╭──
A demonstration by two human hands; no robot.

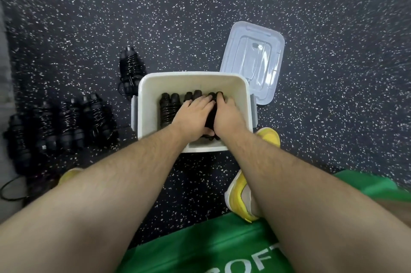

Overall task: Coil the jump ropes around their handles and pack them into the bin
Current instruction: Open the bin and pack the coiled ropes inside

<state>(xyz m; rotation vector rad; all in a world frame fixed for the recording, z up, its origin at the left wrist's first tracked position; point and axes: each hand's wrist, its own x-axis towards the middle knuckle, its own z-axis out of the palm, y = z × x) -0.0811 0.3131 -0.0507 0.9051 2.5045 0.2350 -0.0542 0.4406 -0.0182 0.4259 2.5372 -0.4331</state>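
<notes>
Hands: left hand [193, 114] and right hand [225, 112] both pressed over one coiled rope [211, 117] inside the bin [193, 80].
Waiting: more coiled ropes [64, 121] on floor, left.
Handling: light, springy coils; grip across the handles.

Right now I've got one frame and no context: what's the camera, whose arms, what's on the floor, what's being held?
There is no machine here. One wide-angle camera sits on a person's head and looks down at their bare arms. Both hands are inside a white bin on a speckled dark floor. The left hand and right hand press together on a black coiled jump rope, set beside another rope already packed. More coiled ropes lie in a row left of the bin, and one lies by its far left corner. The clear lid lies off, behind the bin to the right. The yellow shoes are the person's own.
</notes>
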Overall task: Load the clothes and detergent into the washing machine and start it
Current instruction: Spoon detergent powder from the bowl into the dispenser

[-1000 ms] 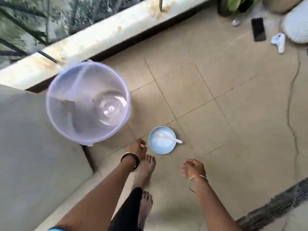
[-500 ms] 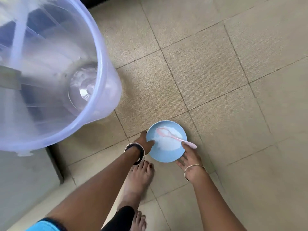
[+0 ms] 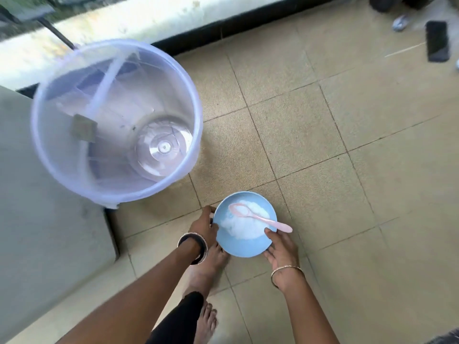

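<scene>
A translucent lilac tub-shaped washing machine [image 3: 49, 155] stands open on the tiled floor at the left; I see its clear pulsator at the bottom and no clothes inside. Below and to its right is a light blue bowl [image 3: 242, 248] holding white detergent powder [image 3: 244, 223] and a pink spoon [image 3: 260, 218]. My left hand [image 3: 205, 225] grips the bowl's left rim. My right hand [image 3: 282, 245] holds its lower right rim, thumb on the edge next to the spoon handle. Whether the bowl rests on the floor or is lifted, I cannot tell.
A grey raised slab [image 3: 44, 232] fills the left side beside the machine. A white ledge [image 3: 154, 18] with railing runs along the top. A black phone [image 3: 437, 41] lies on the floor at the top right. My bare feet [image 3: 206, 266] stand just below the bowl.
Both hands have gone from hanging free above the floor to gripping the bowl on either side. The view has pulled back up, showing the ledge and the phone again.
</scene>
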`<move>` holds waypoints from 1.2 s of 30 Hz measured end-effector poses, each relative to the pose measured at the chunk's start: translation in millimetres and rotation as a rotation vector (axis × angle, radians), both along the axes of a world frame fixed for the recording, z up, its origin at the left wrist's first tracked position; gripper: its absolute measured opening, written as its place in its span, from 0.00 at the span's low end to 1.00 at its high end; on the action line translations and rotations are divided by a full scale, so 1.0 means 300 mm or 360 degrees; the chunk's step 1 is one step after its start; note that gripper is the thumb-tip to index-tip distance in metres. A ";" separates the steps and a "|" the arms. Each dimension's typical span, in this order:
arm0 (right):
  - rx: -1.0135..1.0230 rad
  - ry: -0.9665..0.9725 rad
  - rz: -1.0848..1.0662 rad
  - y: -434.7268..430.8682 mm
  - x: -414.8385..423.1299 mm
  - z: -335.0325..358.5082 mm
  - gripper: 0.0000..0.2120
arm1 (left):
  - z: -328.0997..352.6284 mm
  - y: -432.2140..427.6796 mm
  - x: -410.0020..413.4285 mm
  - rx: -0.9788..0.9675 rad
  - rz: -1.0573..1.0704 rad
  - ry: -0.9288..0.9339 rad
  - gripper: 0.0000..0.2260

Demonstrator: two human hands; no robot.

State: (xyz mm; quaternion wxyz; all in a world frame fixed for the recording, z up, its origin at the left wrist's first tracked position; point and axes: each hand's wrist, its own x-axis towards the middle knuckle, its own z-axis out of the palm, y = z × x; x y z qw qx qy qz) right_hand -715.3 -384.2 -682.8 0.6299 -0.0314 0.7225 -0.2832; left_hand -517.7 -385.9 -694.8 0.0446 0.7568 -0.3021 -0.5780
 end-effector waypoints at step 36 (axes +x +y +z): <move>-0.1066 -0.0371 0.1562 0.593 1.011 2.332 0.09 | 2.298 1.054 0.903 -0.1258 0.2004 0.0127 0.14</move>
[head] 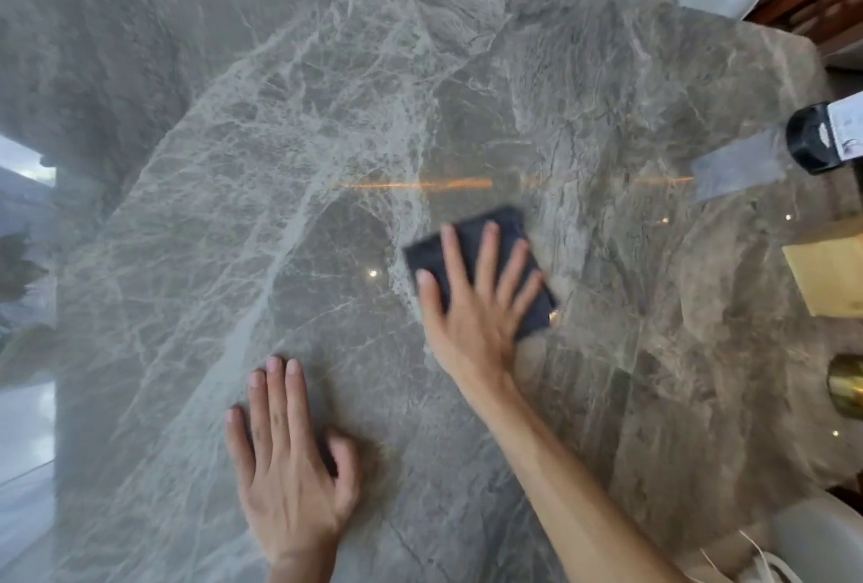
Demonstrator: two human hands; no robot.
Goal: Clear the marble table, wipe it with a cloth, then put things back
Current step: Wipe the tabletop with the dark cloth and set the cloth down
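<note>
Left hand [289,465] lying spread, bracing on marble table [187,255]; I'm seeing right hand [471,297] pressing flat, fingers splayed, on dark cloth [476,269], unwiped stretch lying beyond fingertips.

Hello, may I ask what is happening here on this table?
A person is wiping the marble table. The right hand lies flat with spread fingers on a dark cloth and presses it onto the stone near the middle. The left hand rests flat on the table, closer to the person, and holds nothing. Most of the surface is bare. At the right edge a black object, a pale wooden block and a brass-coloured object are in view.
</note>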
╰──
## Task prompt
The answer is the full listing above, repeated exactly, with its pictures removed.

## Written answer
A demonstration by two human hands; no robot.


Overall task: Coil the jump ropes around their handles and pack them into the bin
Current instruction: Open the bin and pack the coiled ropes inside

<state>(xyz m; rotation vector rad; all in a world frame fixed for the recording, z up, its origin at the left wrist's first tracked position; point and axes: each hand's wrist, its own x-axis towards the middle knuckle, its own z-axis out of the palm, y = z × x) -0.0811 0.3131 -0.0507 0.9051 2.5045 0.2350 -0.0542 0.4406 -0.0182 0.4259 2.5372 -0.4331</state>
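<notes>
Hands: left hand [193, 114] and right hand [225, 112] both pressed over one coiled rope [211, 117] inside the bin [193, 80].
Waiting: more coiled ropes [64, 121] on floor, left.
Handling: light, springy coils; grip across the handles.

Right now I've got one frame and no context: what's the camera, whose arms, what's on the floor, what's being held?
There is no machine here. One wide-angle camera sits on a person's head and looks down at their bare arms. Both hands are inside a white bin on a speckled dark floor. The left hand and right hand press together on a black coiled jump rope, set beside another rope already packed. More coiled ropes lie in a row left of the bin, and one lies by its far left corner. The clear lid lies off, behind the bin to the right. The yellow shoes are the person's own.
</notes>
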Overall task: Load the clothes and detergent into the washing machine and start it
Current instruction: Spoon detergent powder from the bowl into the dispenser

[-1000 ms] 
[-500 ms] 
[+0 ms] 

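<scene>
A translucent lilac tub-shaped washing machine [image 3: 49, 155] stands open on the tiled floor at the left; I see its clear pulsator at the bottom and no clothes inside. Below and to its right is a light blue bowl [image 3: 242, 248] holding white detergent powder [image 3: 244, 223] and a pink spoon [image 3: 260, 218]. My left hand [image 3: 205, 225] grips the bowl's left rim. My right hand [image 3: 282, 245] holds its lower right rim, thumb on the edge next to the spoon handle. Whether the bowl rests on the floor or is lifted, I cannot tell.
A grey raised slab [image 3: 44, 232] fills the left side beside the machine. A white ledge [image 3: 154, 18] with railing runs along the top. A black phone [image 3: 437, 41] lies on the floor at the top right. My bare feet [image 3: 206, 266] stand just below the bowl.
Both hands have gone from hanging free above the floor to gripping the bowl on either side. The view has pulled back up, showing the ledge and the phone again.
</scene>
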`<move>` holds waypoints from 1.2 s of 30 Hz measured end-effector poses, each relative to the pose measured at the chunk's start: translation in millimetres and rotation as a rotation vector (axis × angle, radians), both along the axes of a world frame fixed for the recording, z up, its origin at the left wrist's first tracked position; gripper: its absolute measured opening, written as its place in its span, from 0.00 at the span's low end to 1.00 at its high end; on the action line translations and rotations are divided by a full scale, so 1.0 means 300 mm or 360 degrees; the chunk's step 1 is one step after its start; note that gripper is the thumb-tip to index-tip distance in metres. A ";" separates the steps and a "|" the arms. Each dimension's typical span, in this order:
arm0 (right):
  - rx: -1.0135..1.0230 rad
  - ry: -0.9665..0.9725 rad
  - rz: -1.0848..1.0662 rad
  - y: -434.7268..430.8682 mm
  - x: -414.8385..423.1299 mm
  - z: -335.0325..358.5082 mm
  - gripper: 0.0000..0.2120
arm1 (left):
  - z: -328.0997..352.6284 mm
  - y: -432.2140..427.6796 mm
  - x: -410.0020..413.4285 mm
  - rx: -0.9788..0.9675 rad
  - rz: -1.0573..1.0704 rad
  - ry: -0.9288..0.9339 rad
  - gripper: 0.0000..0.2260

Demonstrator: two human hands; no robot.

State: (xyz mm; quaternion wxyz; all in a world frame fixed for the recording, z up, its origin at the left wrist's first tracked position; point and axes: each hand's wrist, its own x-axis towards the middle knuckle, its own z-axis out of the palm, y = z × x; x y z qw qx qy qz) right_hand -715.3 -384.2 -682.8 0.6299 -0.0314 0.7225 -0.2832; left_hand -517.7 -385.9 -694.8 0.0446 0.7568 -0.3021 -0.5780
 end-effector waypoints at step 36 (axes +x +y +z): <move>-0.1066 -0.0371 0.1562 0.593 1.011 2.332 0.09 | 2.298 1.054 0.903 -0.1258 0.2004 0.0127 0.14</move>
[head] 
Demonstrator: two human hands; no robot.
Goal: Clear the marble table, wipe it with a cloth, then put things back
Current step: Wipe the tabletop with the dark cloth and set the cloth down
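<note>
Left hand [289,465] lying spread, bracing on marble table [187,255]; I'm seeing right hand [471,297] pressing flat, fingers splayed, on dark cloth [476,269], unwiped stretch lying beyond fingertips.

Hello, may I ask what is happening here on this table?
A person is wiping the marble table. The right hand lies flat with spread fingers on a dark cloth and presses it onto the stone near the middle. The left hand rests flat on the table, closer to the person, and holds nothing. Most of the surface is bare. At the right edge a black object, a pale wooden block and a brass-coloured object are in view.
</note>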

This concludes the response.